Question

In what way should cellranger count be performed , when there are multiple runs for each of the samples ?

0

Entering edit mode

3.2 years ago

WhatAmIDoing • 0

I am trying to analyze single-cell RNA-seq data using cellranger, from publicly available datasets/ studies which have been published. I am getting SRA files from NCBI GEO - the data set currently under consideration is GSE168388 . When I look into this data, I can see that this dataset consists of 5 samples - Healthy donor 1 , Healthy donor 2 , Covid 1, Covid 2 and Covid 3. Within each of these samples there are 4 SRA for 4 runs. So a total of 20 SRA files (5 samples * 4 runs each ) are present.

Now I understand from the cellranger website + tutorials that for every sample, cellranger count needs to be run separately, and then ultimately, the cellranger count outputs can be merged using cellranger aggr. Coming to my problem area -- when I am considering one sample, say for example, Healthy donor 1 - there are 4 SRA files ( for each of the runs) : SRR13870501, SRR13870500, SRR13870499 and SRR13870498 - and therefore I have 4 sets of fastq files for this sample. Where my confusion lies --- when I want to run cellranger count for the Healthy donor 1 sample, do I have to run cellranger count 4 times, for each of the runs , Or can I run cellranger count once instead, specifying all of the above 4 sets of fastq files in the sample id argument of cellranger count command (as shown below) .

So basically, can my command cellranger count command look something like this or not ? cellranger count --id=healthy_donor1 \ --fastqs=/path/to/fastqs \ --sample=SRR13870498,SRR13870499,SRR13870500,SRR13870501 \ --transcriptome=path/to/refdata-gex-GRCh38-2020-A

I would really appreciate any/all help on this matter , cheers :)

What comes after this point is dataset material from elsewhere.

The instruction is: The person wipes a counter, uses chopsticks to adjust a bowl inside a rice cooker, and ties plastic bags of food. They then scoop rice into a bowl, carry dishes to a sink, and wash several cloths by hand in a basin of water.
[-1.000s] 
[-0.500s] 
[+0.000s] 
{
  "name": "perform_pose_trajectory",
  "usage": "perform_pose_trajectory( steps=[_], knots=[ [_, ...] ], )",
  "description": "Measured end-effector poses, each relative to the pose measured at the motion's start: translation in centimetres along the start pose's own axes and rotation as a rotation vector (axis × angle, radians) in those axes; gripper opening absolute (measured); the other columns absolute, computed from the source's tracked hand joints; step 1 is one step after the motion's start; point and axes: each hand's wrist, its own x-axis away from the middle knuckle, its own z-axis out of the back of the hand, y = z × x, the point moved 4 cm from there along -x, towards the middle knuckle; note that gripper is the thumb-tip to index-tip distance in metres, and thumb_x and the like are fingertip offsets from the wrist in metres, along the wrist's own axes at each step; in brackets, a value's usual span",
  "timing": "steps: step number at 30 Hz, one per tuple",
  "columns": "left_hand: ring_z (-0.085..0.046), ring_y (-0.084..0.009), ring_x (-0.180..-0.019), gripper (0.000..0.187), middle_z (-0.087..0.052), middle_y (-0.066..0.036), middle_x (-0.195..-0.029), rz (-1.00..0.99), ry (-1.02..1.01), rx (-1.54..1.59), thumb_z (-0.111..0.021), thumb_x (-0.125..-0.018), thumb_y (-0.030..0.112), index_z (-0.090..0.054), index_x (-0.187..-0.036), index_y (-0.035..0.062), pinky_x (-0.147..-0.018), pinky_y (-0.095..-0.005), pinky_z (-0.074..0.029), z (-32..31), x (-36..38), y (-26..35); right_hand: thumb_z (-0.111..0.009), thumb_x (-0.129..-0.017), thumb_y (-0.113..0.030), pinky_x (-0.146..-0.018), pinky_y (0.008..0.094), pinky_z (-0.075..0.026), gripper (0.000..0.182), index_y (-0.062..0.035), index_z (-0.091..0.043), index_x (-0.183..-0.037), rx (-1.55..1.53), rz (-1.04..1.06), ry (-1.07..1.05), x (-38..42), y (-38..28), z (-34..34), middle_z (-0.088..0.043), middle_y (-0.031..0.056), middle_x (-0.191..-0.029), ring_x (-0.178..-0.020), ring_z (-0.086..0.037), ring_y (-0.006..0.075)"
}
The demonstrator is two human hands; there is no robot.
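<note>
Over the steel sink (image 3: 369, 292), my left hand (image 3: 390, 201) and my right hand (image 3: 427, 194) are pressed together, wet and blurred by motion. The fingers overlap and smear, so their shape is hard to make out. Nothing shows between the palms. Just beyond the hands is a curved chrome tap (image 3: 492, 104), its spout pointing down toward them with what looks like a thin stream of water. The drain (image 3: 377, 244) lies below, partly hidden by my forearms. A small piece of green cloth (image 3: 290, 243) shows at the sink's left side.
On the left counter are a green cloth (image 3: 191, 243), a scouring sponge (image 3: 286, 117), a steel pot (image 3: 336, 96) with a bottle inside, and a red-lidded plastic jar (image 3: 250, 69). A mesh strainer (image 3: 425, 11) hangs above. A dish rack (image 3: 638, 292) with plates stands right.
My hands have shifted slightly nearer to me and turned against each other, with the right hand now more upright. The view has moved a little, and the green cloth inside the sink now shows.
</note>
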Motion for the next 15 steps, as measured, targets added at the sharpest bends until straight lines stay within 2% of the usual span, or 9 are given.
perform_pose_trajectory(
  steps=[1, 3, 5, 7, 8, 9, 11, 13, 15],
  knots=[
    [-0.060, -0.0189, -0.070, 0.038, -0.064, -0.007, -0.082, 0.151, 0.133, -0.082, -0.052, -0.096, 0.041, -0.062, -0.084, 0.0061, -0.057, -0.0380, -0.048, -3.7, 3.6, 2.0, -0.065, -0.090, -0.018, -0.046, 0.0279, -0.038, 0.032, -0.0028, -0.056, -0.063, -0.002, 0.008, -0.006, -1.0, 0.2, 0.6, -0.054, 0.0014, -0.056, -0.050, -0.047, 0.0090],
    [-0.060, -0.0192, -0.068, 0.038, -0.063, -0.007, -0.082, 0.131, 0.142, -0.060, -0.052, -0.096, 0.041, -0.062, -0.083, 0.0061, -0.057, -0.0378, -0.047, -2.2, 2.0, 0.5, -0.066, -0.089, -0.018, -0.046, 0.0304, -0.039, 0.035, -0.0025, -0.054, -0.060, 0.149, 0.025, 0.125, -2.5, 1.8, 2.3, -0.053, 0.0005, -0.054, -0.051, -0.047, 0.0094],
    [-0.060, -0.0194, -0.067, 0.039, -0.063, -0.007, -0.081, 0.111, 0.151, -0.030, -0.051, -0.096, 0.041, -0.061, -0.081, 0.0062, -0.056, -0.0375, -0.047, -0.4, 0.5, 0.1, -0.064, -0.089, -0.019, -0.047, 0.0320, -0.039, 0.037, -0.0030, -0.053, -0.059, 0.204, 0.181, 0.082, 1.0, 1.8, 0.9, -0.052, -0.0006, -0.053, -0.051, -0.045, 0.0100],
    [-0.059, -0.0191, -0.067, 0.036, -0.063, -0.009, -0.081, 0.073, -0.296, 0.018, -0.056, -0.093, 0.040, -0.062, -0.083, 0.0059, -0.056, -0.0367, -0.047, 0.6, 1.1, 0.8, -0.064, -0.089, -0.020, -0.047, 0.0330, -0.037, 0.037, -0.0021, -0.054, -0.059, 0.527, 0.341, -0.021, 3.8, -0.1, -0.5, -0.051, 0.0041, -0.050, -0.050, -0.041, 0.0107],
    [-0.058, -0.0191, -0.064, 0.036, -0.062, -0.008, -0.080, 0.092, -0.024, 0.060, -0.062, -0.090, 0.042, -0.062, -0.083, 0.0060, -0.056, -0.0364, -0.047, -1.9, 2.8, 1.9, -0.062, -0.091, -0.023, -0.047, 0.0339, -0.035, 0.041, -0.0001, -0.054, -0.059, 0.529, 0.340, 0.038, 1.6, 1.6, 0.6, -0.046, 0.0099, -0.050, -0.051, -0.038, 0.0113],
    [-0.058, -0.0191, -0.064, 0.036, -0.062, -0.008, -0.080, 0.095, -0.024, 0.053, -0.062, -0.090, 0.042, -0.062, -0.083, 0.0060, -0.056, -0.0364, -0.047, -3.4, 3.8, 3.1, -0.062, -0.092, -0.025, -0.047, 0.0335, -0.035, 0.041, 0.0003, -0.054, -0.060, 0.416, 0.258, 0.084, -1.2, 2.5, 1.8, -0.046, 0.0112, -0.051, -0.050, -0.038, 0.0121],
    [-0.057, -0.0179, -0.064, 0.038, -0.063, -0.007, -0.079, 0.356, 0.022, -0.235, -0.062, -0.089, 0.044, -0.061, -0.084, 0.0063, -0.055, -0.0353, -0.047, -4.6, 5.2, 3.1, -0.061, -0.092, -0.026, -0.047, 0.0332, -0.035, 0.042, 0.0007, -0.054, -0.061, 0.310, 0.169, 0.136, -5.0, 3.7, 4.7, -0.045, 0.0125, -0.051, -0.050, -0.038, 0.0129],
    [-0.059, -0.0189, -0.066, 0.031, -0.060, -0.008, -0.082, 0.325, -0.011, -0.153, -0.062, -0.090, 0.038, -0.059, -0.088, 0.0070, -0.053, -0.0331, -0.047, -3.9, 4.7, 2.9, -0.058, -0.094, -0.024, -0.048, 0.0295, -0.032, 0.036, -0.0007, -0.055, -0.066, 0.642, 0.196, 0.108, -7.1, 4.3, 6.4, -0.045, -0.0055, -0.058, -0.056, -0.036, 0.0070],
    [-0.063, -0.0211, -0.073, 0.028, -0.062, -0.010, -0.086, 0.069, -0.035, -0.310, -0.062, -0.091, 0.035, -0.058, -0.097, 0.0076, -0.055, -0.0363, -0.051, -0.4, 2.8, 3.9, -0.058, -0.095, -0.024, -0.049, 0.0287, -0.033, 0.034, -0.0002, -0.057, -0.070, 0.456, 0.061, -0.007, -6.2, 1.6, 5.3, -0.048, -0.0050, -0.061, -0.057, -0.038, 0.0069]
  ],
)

count cellranger RNA-seq single-cell • 1.1k views

ADD COMMENT • link updated 3.2 years ago by swbarnes2 14k • written 3.2 years ago by WhatAmIDoing • 0

score 0 · Answer 1 · 2021-09-27

If you did one library prep and ran that one library prep multiple times, it is probably easiest to combine the fastqs (make sure to give them a name that perfectly matches the expected Ilumina naming scheme) and give that to cellranger. I am not at all sure that cellranger will willingly combine for different "sample names" into one. But it hardly hurts to try!